Hello. I'm going to talk about automated server redeployment in a traditional on-premises, virtualized environment. My name is Chris Manfre. I'm a senior DevOps engineer with the Petco DevOps COE (Center of Excellence).
There are a couple of different ways you can go about updating your on-premises, stateless, virtual machines. When I say "stateless," I mean that the backing data for the service that they provide has been externalized—for instance, web servers and middleware that speak with a database.
You can update these servers via traditional hand patching, where someone logs into each of the systems, starts wrestling with packages despite there being a package manager, and then prays that the system comes back online on the new kernel after the final reboot. This is not a very good method. It costs a lot of time and people power.
You can automate your patching. This does save on costs, but as your systems age, the potential for configuration drift increases. You're no longer sure that what you have running is what you initially deployed.

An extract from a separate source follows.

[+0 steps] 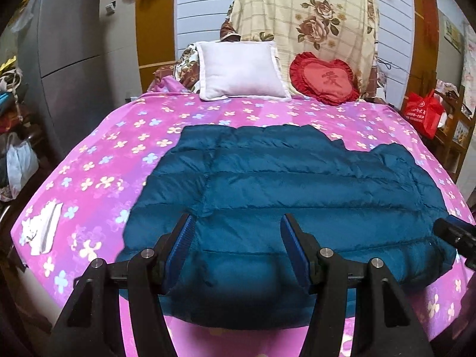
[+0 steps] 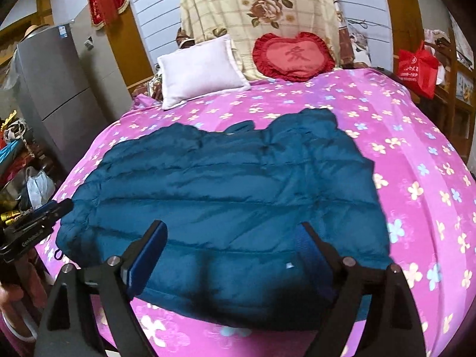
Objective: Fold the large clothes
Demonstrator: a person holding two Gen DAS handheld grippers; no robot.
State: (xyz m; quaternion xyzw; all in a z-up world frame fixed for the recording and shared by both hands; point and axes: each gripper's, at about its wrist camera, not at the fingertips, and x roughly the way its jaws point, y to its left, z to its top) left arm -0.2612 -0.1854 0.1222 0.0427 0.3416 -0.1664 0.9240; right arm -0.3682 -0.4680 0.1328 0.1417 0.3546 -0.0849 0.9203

Finally, you can do automated server redeployment. This saves on costs and results in higher-fidelity copies of your systems. Your VMs become fungible.
I'm going to share with you today how Petco is able to redeploy its Sumo Logic Collectors. Sumo Logic Collectors are log and metrics aggregators. We have a handful of them load balanced in each of our locations via F5.
The tools that we utilize for the redeployment process are GitLab for version control and CI/CD, Packer to do our Nutanix base images, Terraform to express our systems as code, and private Terraform Enterprise, which I will henceforth refer to as PTFE, for the Terraform execution.
First, I'll give you a quick summary of our Packer. Then we'll take a deeper dive into the Terraform so that you understand what resources we're creating as well as how they're organized. Finally, I'll share with you how we're able to do the redeployment with PTFE.
We build base images via Packer for Nutanix. We have this scheduled monthly out of GitLab CI/CD. We use the QEMU builder every month to produce an updated and hardened image. This artifact we copy to a centralized object storage, and then we use the Prism API in order to distribute the image to each of our Nutanix clusters. This gives us a consistent set of images in all of our locations.
We also pseudo-tag them in their names, like
rhel7_latest using the date and time that they were created, like
rhel7_2021-08-17_1-11-48. This allows us to pin a deployment to a specific version of a template so that we're guaranteed the versions of the packages that come within it. We can also subscribe a deployment to the latest version of the template so that we're always getting the most up-to-date packages.
This also allows us to rotate our images so that we can reap older images based on the age. This ensures that we're never deploying out-of-date templates.
Petco has a collection of composable Terraform modules in order to do its on-premises deployments. They can be classified into 2 types: platform-specific modules and helper modules.
For our platform modules we have VMware and Nutanix. These are responsible for creating the virtual machines within vSphere and Prism Central. They also provide some standardized outputs. These outputs can chain into subsequent helper modules. The helper modules are platform-agnostic, meaning that they can take the outputs from any of our platform modules. And if we ever have a new platform, all we have to do is create a new module for it. Then we can slot that into our existing helpers.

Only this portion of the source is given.